Madame la présidente, monsieur le ministre, mes chers collègues, le suivi des mesures du Ciom ne fait que commencer ; il est encore trop tôt pour en tirer un bilan définitif. Toutefois, il faut saluer les premiers pas de ce dispositif. J’en soulignerai deux aspects positifs.
Le premier aspect positif est son caractère interministériel. En effet, les politiques publiques des territoires ultramarins sont éclatées entre différents ministères et ne relèvent pas du seul ministère de l’intérieur et des outre-mer. La présence, dans les comités de suivi, de tous les ministères concernés est fondamentale pour bien évaluer la mise en œuvre des mesures du Ciom et identifier les blocages.
Le second aspect positif est le choix d’une approche par territoire pour certaines mesures. Nous devons nous en féliciter. On a trop tendance, en effet, à englober nos territoires dans l’outre-mer au singulier, même si maintenant le pluriel – « les outre-mer » – est en passe de s’imposer.
La diversité de nos territoires n’est pas toujours perçue par nos amis de l’Hexagone. Elle constitue pourtant une richesse pour notre République.
Notre réalité à Mayotte, par exemple, est très différente de celle que connaissent nos amis réunionnais, alors que nous ne sommes pas très éloignés.
Nous vivons dans un territoire traumatisé, meurtri. La population souffre de la succession des crises : forte progression de l’insécurité, crise de l’eau, crise du dispositif de santé publique, système éducatif sous pression…

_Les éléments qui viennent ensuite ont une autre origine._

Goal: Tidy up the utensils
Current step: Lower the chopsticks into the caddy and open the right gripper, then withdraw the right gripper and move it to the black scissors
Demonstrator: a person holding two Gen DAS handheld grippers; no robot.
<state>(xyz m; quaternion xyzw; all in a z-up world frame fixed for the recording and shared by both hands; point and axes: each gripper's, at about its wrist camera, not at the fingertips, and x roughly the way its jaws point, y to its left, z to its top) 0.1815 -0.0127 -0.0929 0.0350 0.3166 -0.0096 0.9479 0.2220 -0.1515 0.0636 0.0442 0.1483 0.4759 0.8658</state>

La poussée démographique est la plus forte du pays : 4 % par an. Les services publics ne suivent pas et les politiques publiques s’essoufflent dans la course de vitesse pour répondre aux besoins de la population. Alors que la plupart des autres territoires ultramarins voient leur population baisser, on compte, à Mayotte, 12 000 naissances chaque année, sur un territoire de 374 kilomètres carrés, dont la densité est déjà élevée – 2 600 habitants par kilomètre carré.
Entre la rentrée scolaire 2022 et la rentrée 2023, près de 2 500 élèves supplémentaires ont été comptabilisés.
J’étais encore maire il y a quelques semaines et j’ai pu mesurer la difficulté de cette course de vitesse pour faire face à la progression démographique.
Comment prévoir les ouvertures de classes pour les enfants quand le nombre d’inscriptions augmente considérablement entre le recensement de juin et le mois de septembre ? Avec une telle progression démographique, tous les chiffres relatifs à la population sont faux. Ainsi, je ne saurais pas vous dire aujourd’hui le nombre d’habitants de la commune que j’ai administrée pendant plusieurs années…
Les attentes de la population de Mayotte sont immenses. Les élus suivront attentivement la mise en œuvre des mesures du Ciom, qui doivent aider ce territoire plongé dans une grande détresse.
C’est d’autant plus difficile pour sa population que ce territoire a des atouts en matière de développement, notamment dans le secteur touristique. L’île dispose en outre de jeunes bien formés, qui s’investissent dans les nouvelles technologies et les métiers d’avenir.
Les mesures du Ciom spécifiques à Mayotte s’articulent autour des demandes des élus du territoire, qui souhaitent un projet de loi ad hoc et des mesures fortes pour sortir notre territoire de ces crises à répétition.
Nombre de mesures annoncées vont dans le bon sens : elles visent notamment à reprendre le contrôle de la démographie, à accompagner les politiques liées à l’enfance, à accélérer le processus de convergence des droits sociaux, à renforcer l’offre de soins à Mayotte…
Je tiens à souligner les efforts financiers qui figurent dans le projet de loi de finances pour 2024, que notre assemblée a votés, avec le soutien du Gouvernement : je pense en particulier aux aides au conseil départemental en matière de politiques de l’enfance ou de développement du numérique.
Monsieur le ministre, je suis plus réservé sur la mesure 51 du Ciom, qui prévoit la création d’autorités uniques de gestion : celles-ci peuvent apparaître comme un moyen pour l’État de reprendre la main sur les compétences des collectivités territoriales.